There’s more to say on the subject of sunscreen and cycling, though, and new developments have raised questions about which type is safest and most effective. Read on for more of Coach Darryl’s thoughts on how cyclists can get the most out of sunscreen.

Use Sunscreen Year-Round 

For a quick review, let’s consider just how much time a cyclist spends in the sun. Darryl estimates about an hour of exposure for every 10 miles of exposure. For many cyclists who ride 100 miles a week, that equates to more than 500 extra hours of sun exposure. Even in the winter or on cloudy days, when the sun is less intense and you cover more of your skin, that’s a lot of sunshine. 

The point? If you’re riding in daylight — winter or summer, cloudy or not — you need sunscreen. Several hours of winter sunshine on your skin can still do damage, so be sure that you’re applying it to your exposed areas consistently, no matter the season. Keep it handy for every ride, whether in your car or your cycling bag, but make sure it’s stowed away out of direct sunlight. 

That said, good clothing is even better than sunscreen. In the summer, Darryl favors using white, reflective arm covers to block out the sun and keep his arms from absorbing so much heat directly.

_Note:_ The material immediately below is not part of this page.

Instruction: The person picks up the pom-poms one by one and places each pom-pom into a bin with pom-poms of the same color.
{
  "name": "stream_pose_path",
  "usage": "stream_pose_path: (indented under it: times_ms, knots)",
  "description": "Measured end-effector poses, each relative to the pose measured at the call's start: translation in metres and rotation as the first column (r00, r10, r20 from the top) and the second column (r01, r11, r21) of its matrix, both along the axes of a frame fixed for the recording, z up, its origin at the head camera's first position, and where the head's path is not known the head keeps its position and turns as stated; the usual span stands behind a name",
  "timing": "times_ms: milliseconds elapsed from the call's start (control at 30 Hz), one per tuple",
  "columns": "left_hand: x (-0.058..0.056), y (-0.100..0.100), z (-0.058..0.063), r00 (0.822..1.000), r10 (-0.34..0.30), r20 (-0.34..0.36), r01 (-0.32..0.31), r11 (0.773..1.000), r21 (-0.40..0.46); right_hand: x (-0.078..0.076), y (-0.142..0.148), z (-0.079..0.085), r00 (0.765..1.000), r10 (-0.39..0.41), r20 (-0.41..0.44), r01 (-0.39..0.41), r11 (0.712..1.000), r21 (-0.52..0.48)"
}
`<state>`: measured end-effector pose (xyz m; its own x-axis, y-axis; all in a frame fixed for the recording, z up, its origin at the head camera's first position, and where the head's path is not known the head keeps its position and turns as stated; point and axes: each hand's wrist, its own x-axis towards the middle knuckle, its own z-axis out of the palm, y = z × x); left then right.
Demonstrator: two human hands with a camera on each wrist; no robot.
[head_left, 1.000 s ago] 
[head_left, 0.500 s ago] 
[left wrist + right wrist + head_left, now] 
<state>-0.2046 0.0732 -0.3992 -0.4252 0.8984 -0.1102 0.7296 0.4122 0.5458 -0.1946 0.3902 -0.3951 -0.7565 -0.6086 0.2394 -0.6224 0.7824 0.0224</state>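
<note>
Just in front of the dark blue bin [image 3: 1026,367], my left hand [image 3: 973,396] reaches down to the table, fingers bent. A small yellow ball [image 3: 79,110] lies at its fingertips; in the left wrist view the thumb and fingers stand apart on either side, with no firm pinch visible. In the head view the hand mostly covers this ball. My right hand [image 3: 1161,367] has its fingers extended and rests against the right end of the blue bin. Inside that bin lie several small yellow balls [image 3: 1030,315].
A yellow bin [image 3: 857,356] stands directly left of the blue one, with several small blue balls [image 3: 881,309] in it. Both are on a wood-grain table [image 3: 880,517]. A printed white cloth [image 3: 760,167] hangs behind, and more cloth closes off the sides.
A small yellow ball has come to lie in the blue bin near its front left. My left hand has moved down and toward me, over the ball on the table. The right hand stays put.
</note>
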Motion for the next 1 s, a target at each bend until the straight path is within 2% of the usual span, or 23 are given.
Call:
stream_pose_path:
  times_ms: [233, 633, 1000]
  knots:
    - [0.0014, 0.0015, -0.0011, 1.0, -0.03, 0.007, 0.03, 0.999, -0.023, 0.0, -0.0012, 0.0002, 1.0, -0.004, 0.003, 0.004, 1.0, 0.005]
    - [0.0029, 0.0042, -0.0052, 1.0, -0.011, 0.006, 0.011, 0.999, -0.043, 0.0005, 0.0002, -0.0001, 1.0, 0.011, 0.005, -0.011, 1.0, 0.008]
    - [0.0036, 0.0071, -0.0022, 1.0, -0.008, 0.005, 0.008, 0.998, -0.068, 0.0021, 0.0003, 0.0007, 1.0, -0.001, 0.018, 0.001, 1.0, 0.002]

Make Sure It’s Strong Enough

Not all sunscreen provides equal protection, so it’s important to ensure you’re using the right product for the level of sun exposure you get on the bike. Although many dermatologists recommend SPF 15 protection for general daily use, that’s not sufficient for long hours on the bike.

At a bare minimum, you should use a broad-spectrum SPF 30 sunscreen for a full range of protection. The broad-spectrum part means it protects you from UVA and UVB rays, each of which can damage your skin in different ways. Using SPF 30 will protect you from 97% of UVB rays for 30 times longer than having no sunscreen. Darryl even recommends bumping it up to SPF 50 for 98% protection at 50 times the length. Beyond that, you’re not really getting much extra value out of your sunscreen.

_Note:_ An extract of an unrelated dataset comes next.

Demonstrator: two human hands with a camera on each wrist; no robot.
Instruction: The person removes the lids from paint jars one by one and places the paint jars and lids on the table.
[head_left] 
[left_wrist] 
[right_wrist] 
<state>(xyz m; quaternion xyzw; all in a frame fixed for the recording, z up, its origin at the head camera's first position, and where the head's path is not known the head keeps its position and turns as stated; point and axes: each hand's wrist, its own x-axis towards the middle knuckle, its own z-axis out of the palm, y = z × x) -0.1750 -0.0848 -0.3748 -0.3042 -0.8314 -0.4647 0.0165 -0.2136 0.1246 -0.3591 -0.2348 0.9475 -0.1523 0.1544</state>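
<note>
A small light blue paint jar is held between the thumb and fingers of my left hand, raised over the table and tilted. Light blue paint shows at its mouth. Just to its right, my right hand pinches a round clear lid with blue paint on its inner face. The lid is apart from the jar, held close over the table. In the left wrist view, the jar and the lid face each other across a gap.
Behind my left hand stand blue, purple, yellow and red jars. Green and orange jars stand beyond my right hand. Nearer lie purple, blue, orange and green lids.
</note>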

If you put it on thick and cover all areas of your exposed skin well (extending under your sleeves and shorts), this should last you for a couple hours on the bike, possibly longer depending on how sensitive your skin is, how much you’re sweating, and how intense the sun is on a given day. 

Keep It out of Your Eyes 

Although it’s important to make sure you’re well covered, it is possible to overdo it on the bike. One spot, in particular, doesn’t really need sunscreen — and it may even be a hazard to put it there. Any guess as to where?

Your forehead. 

Your helmet provides enough shade above your eyes that sunscreen isn’t necessary in that spot. Plus, if you sweat at all, that sunscreen is only going to end up in your eyes, causing burning and irritation and making it difficult to see while you’re riding. 

So, skip your forehead when applying sunscreen before your ride. And, while you’re at it, make sure you wash your hands after application, as any accidental eye-rubbing is going to lead to eye irritation if you don’t. 

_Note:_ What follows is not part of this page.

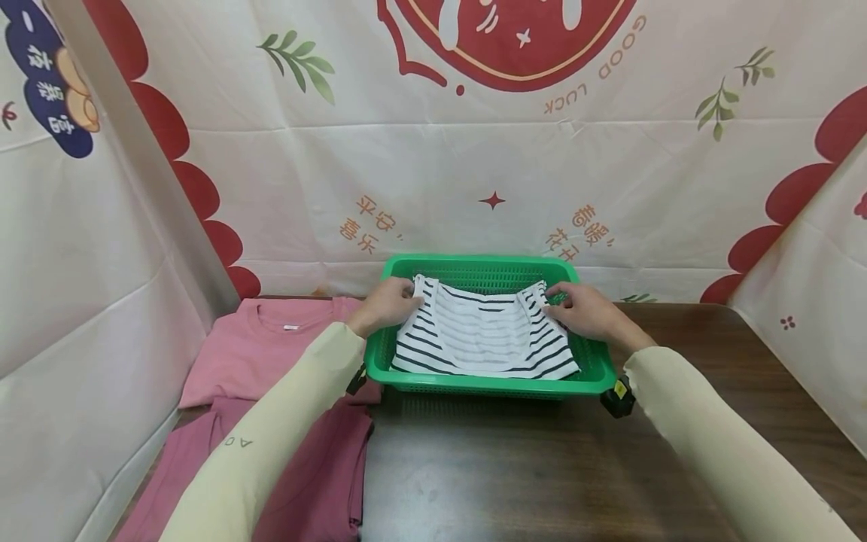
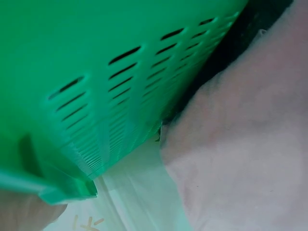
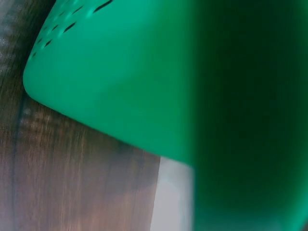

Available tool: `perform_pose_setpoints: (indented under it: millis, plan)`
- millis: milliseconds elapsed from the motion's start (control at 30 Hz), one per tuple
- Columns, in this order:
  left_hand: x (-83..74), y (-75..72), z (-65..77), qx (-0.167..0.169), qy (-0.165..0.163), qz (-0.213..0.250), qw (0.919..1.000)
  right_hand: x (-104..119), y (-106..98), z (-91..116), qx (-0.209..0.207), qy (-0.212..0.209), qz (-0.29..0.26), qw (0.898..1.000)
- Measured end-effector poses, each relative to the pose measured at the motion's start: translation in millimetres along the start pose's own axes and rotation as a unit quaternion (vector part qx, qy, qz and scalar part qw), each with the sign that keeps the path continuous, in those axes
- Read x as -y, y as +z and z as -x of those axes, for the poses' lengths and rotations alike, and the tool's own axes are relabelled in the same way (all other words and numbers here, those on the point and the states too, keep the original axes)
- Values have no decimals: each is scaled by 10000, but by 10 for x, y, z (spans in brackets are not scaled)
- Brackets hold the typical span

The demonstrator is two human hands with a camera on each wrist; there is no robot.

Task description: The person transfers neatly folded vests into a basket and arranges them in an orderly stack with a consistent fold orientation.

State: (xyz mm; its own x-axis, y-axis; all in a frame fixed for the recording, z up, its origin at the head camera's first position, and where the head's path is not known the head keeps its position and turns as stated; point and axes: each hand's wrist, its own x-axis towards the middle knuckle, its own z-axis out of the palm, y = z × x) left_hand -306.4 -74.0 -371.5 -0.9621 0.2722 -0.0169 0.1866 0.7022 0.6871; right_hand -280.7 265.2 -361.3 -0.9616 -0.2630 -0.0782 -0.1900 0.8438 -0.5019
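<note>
Clearly, left hand point(image 1: 391, 302) and right hand point(image 1: 584, 310) pinch the striped top point(image 1: 481, 331); the backdrop point(image 1: 467, 158) reads "GOOD LUCK".

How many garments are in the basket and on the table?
3: a striped garment in the green basket, a pink shirt left of it, and a darker garment in front of the shirt. Others may be hidden.

White cloth point(image 1: 440, 165) with red scallops point(image 1: 161, 119) is hanging behind; a dark brown wooden table point(image 1: 515, 474) is gleaming below

Garment point(image 1: 482, 335) white, dark-striped; basket point(image 1: 474, 385) green; T-shirt point(image 1: 237, 354) pink; table point(image 1: 488, 474) brown; sleeves point(image 1: 718, 436) cream.
</note>
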Motion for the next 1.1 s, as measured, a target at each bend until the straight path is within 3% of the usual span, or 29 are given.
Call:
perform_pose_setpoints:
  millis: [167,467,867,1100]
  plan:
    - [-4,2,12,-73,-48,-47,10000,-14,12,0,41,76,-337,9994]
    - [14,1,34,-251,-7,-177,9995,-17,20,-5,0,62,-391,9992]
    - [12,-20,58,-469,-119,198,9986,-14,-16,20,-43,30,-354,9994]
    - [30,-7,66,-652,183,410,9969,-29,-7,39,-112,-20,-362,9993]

Consider Safer, More Effective Alternatives 

It seems like there’s always a scare about one sunscreen product or another, so it’s hard to know which warnings to take seriously. In recent years, some researchers have asked regulators to consider pulling many popular chemical sunscreens from the market because they include the active ingredient octocrylene. 

The real concern here, according to researchers, is the potential that products made with this chemical may include benzophenone, which is a suspected carcinogen that may also interfere with some hormones and reproductive organs. Ultimately, more research is needed, so the safety of these products is unclear.

At the very least, it’s smart to be aware of this issue and check sunscreen labels for octocrylene. Many include it, so it’s worth considering an alternative that Darryl has started using: mineral sunscreen. These products use zinc oxide or titanium dioxide as an active ingredient, and these may even provide better protection as they create a barrier between your skin and the sun’s UV rays rather than soaking into your skin. 

Until recently, many people have avoided mineral sunscreens because they’ve left a ghostly white sheen on their skin, but newer products use tinting to reduce this effect. If you haven’t had a good experience with mineral sunscreen in the past, it may be worth another try. Darryl also recommends using a smaller amount, as a little dab goes a long way.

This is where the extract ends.